You can record an entire 18-hole round. Send that file to a friend, who can load it and play alongside you, making strokes and watching your recorded performance. There's an active set of tournaments underway on GEnie and CompuServe using recorded games. Plus the game comes with 13 recorded rounds from various people at Access, with scores ranging from incredibly good to a little over par. So you have ample competition if you like to test your skills. Mulligans, by the way, are not allowed in a recorded game.

For the statistically minded, Links 386 Pro keeps detailed stats by player and by course. Review such telling stats as average putts per hole, percentage of drives landing in the fairway, percentage of greens in regulation, and even club-by-club stats on average distance and percentage safe hits (landing on fairway or green). Course stats show percentages of birdies, pars, and so on by hole. You can print the stats at any time.

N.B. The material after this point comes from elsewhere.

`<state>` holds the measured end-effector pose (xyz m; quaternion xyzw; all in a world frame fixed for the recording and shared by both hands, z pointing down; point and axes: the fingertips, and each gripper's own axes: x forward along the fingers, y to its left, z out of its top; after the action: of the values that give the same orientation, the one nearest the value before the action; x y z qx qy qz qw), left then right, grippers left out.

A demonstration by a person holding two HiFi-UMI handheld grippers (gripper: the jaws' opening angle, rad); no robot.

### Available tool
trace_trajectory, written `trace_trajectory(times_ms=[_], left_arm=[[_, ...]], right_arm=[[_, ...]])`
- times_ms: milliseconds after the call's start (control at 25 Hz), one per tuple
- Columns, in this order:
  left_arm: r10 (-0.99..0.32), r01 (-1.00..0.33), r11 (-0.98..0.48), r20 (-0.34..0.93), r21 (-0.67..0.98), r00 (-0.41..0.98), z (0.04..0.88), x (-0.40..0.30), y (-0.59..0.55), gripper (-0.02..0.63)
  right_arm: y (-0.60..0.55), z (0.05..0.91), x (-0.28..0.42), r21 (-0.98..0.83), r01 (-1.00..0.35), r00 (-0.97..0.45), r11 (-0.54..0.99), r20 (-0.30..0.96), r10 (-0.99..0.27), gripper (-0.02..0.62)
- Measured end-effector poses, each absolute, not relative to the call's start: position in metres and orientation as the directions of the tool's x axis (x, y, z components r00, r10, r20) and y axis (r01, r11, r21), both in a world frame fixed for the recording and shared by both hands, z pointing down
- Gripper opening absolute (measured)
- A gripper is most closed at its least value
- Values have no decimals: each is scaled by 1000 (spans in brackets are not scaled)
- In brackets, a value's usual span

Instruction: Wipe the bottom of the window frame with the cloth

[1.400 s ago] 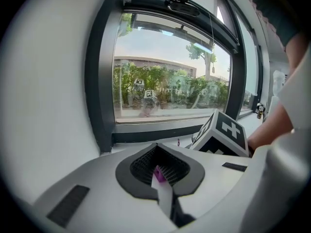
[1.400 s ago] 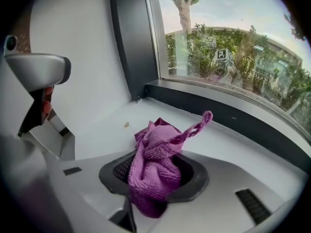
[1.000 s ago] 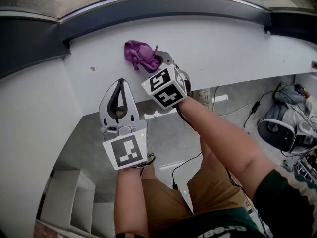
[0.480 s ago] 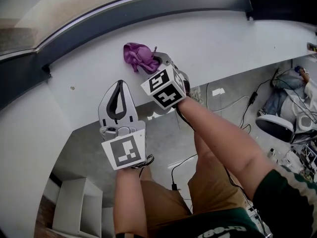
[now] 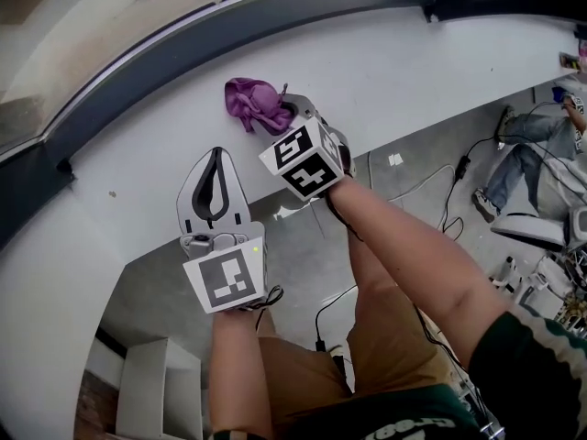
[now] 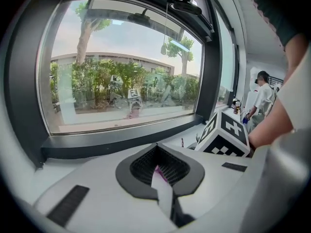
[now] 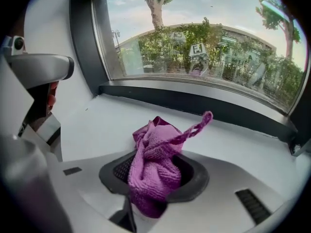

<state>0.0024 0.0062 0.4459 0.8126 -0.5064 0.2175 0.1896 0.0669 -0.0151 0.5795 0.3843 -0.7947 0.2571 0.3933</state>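
Observation:
A crumpled purple cloth [image 5: 253, 102] lies bunched on the white sill [image 5: 404, 71], a little short of the dark bottom rail of the window frame [image 5: 183, 35]. My right gripper [image 5: 288, 111] is shut on the cloth [image 7: 154, 168], and a loose strip of it sticks up toward the rail [image 7: 204, 107]. My left gripper [image 5: 217, 157] hovers over the sill's near edge, left of and behind the right one. In the left gripper view its jaws [image 6: 158, 173] are shut with nothing between them; the right gripper's marker cube [image 6: 225, 135] stands to the right.
A small speck [image 5: 112, 193] marks the sill at the left. Below the sill is grey floor with cables [image 5: 440, 191], a white shelf unit [image 5: 147, 383] and a seated person [image 5: 541, 140] at the far right. The frame's corner joint [image 5: 427, 7] lies to the upper right.
Both grippers and the cloth have shifted right along the sill: the speck and the frame's corner joint slid left in the head view. Both gripper states are unchanged.

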Motion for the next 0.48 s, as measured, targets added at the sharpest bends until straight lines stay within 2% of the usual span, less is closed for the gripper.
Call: trace_trajectory(times_ms=[480], left_arm=[[-696,-867,-489,555,97,455,451,70,-19,3]], right_arm=[[-26,579,141,-103,-857,-355,505,828,-434,152]])
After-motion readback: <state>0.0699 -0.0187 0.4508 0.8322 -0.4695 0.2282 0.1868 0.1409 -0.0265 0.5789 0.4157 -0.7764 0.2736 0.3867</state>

Links 386 Pro comes with the Harbour Town course, which Access created using high-resolution techniques specifically for Links. Access has created eight earlier courses that are not hi-res for the previous versions of Links, but you can use them with Links 386 Pro by running a simple conversion utility. They show slightly less detail (and run a little faster) but are still excellent courses. Access is now converting all the old courses to hi-res and creating new hi-res courses. The Mauna Kea course from Hawaii will be the next one.

My family's been hooked on Links for two years, eagerly awaiting each new course. Now that we've got Links 386 Pro, I see no hope of breaking the addiction. It's truly an outstanding technical achievement, an unequaled golf simulation, and an unending source of satisfying entertainment--if you have the hardware horsepower to run it.